宋泽涛端起茶壶,给两人续上茶。
水流细细簌簌打破了片刻的沉默。
宋泽涛心里自然清楚刘振东想要的是什么。
同时也十分清楚,要是真告诉他,将来这个人情的价值也是无法用金钱来衡量的。
他也清楚刘振东是来给他送人情的。
可惜这人情宋泽涛不敢要啊。
他知道谁来接任嘛!
废话,肯定知道。
但是能说嘛!
废话,肯定不能说啊。
别说不能说……
甚至连暗示都不能有一点。
就说人事部常务副部長陈建涛部長,为何消息刚出来就告诉他,因为他是岳父秘书出身。
甚至很有可能那个消息就是岳父暗示他说的。
这样是陈建涛敢告诉他的缘故。
至于说,宋泽涛和父亲赵立春说这消息。
开玩笑,他们可是父子啊。
别说交集不深的刘振东。
宋泽涛甚至连自己的老婆都不敢说。
青年团第一書记的位置本就敏感,再掺和地方省委書记的人选,等于把自己架在火上烤。
“振东省長说笑了。”
宋泽涛摇了摇头,放下茶壶,语气诚恳却带着不容置喙的分寸,“我在青年团待了两年多,管的是青年工作、高校团建,中枢的人事布局。”
“那是顶层考量,牵涉太广,哪是我能碰的?”
说着,宋泽涛抬眼看向对面的刘振东,眼神平和却藏着底线:“这种级别的‘棋局换子’,我没资格、也没渠道打听。”
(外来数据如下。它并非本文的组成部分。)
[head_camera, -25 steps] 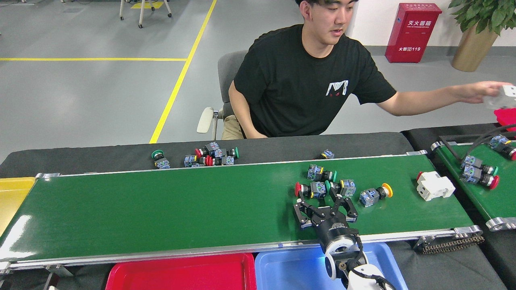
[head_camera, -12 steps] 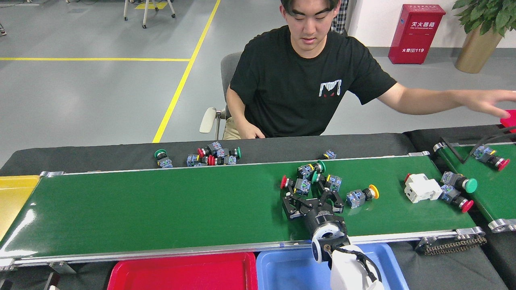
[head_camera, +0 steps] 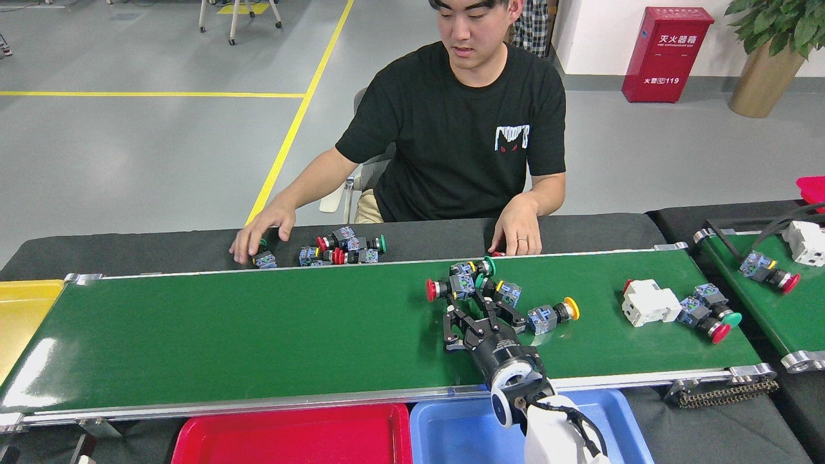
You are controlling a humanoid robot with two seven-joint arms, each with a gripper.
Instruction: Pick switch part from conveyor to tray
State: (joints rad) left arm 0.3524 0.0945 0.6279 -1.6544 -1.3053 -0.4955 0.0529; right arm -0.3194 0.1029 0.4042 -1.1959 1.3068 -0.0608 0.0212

刘振东是老狐狸,不会真的指望自己明说,这番回应,其实是在告诉他“别问,问了也没用”。
刘振东闪过一丝了然,心里的那点期待落了空。
果然,这种核心消息,宋泽涛不可能透露。
他端起茶杯喝了一口,茶水的温热没能驱散心里的怅然,却也很快调整过来。
此行本来就没抱有太大的希望。
刘振东语气缓和了些,像是随口闲聊:“说起来,泽涛書记对汉东如今局面,怎么看?”
宋泽涛心里暗笑,来了,又是试探。
他拿起茶杯慢饮一口,语气诚恳却全是废话文学。
“汉东是经济重镇,底子扎实。”
“这些年的发展有目共睹。”
宋泽涛说到这里顿了顿,目光扫过窗外的花灯。
“我来得少,对具体情况了解不深,不敢妄加评判。振东省長在这儿耕耘这么多年,稳得住局面,掌得住方向,比我清楚多了。”
宋泽涛自然明白多说多错,少说没错,既不否定刘振东的功劳,也不评价汉东派系纷争。
把皮球踢回去,既不得罪也不暴露任何立场。